In this article, we’ll break down how missed and late payments can affect your credit score, whether it's your first missed due date or your seventh. We've also provided tips for fixing your score after the fact and keeping your future credit in tip-top shape.

Late payments and your credit score

Paying a bill a few days late won't affect your credit score; however, your lender may charge you late fees. But once your payment is 30 days past due, expect to see a ding. Credit bureaus allow you to miss one full billing cycle before your late payment appears on your credit report. (Note: This 30-day clock refers to the due date, not the billing date.)

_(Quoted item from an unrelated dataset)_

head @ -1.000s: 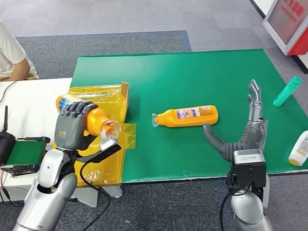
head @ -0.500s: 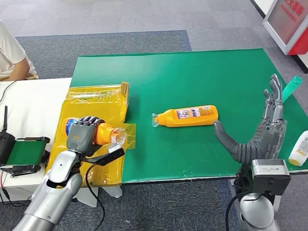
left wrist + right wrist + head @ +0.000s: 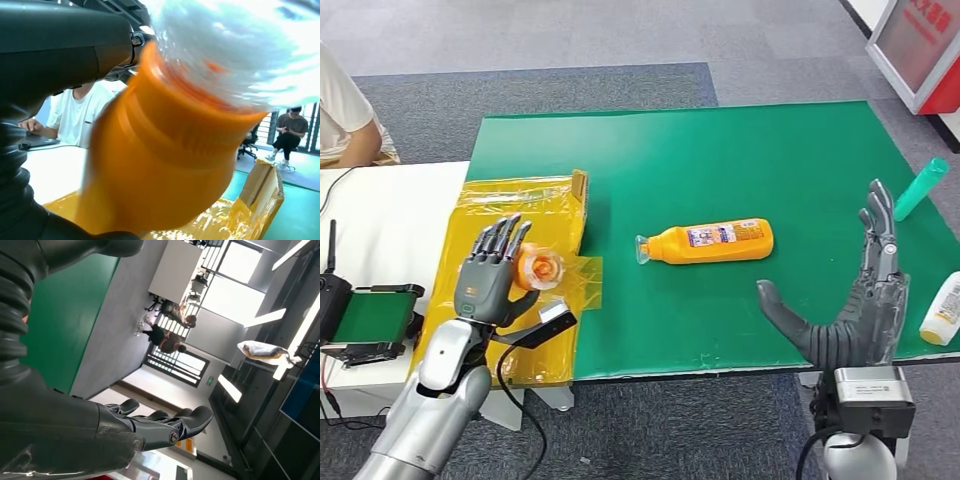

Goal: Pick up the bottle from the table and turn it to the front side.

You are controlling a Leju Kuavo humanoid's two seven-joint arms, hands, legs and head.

A single late payment is serious, but if you fix the problem immediately, your credit will be minimally affected. The longer a bill goes unpaid, the bigger the impact to your credit score. The exact credit score impact of one late payment depends on a few factors. Do you frequently pay late, or is this your first slip-up? And how long did you wait before paying the bill? A 90-day-late payment has a more dramatic impact than one that's just a hair past 30 days overdue.

Generally, you'll see a 90- to 110-point credit score drop for payments that are 30 days past due. But if you already have late payments on your credit report, you may actually see a smaller drop of about 60 to 80 points on your score. That's because your credit score started off lower than someone who has never paid a bill late before.

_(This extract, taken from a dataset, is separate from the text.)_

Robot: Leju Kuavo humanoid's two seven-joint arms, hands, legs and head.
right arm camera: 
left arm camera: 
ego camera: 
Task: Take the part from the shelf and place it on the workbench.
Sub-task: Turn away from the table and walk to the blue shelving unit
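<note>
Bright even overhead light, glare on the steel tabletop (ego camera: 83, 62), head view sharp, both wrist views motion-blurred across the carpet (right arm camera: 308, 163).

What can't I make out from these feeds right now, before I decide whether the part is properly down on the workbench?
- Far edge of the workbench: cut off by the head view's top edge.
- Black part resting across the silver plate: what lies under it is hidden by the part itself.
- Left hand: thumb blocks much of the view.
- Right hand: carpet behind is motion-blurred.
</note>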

The size of your late payment can also play a role. While there may be a minimal difference, credit score-wise, between $150 and $200, there can be a huge difference between a $200 and a $2,000 late payment. The more you owe, the further your credit score may drop.

Late payments may affect how lenders weigh your credit score. Multiple late payments may make them pause, and you'll likely see higher interest rates for future loans. But some lenders may see a single late payment as a blip — especially if you paid it off quickly — and won't give it much weight in evaluating your creditworthiness.

Other penalties from a late payment

If you're dealing with a late payment, here are other potential problems:

  • Late fees from your lender
  • Increased interest rates for future loans
  • Penalty annual percentage rates (APRs) for the line of credit on which you incurred a late fee, depending on the creditor's policies
  • Canceled 0%-interest introductory periods

Getting late payments off your credit report

One late payment can haunt you for years to come. How long can late payments stay on your credit score? An astonishing seven years. But there's a silver lining: as time goes on, that late payment will affect your credit score less and less. Soon, it will be nothing more than a blip, and your score will start rising again.

If you think a late payment has been unfairly reported, removing it from your credit report is possible. Here's how:

1. Request your credit report. Each credit bureau will give you a free credit report once a year. You can easily request these reports at (Here's how to understand that report.) You should also check your credit score. This will let you know both how the late payment appears on your credit report, and give you insight into how significantly it affects your credit.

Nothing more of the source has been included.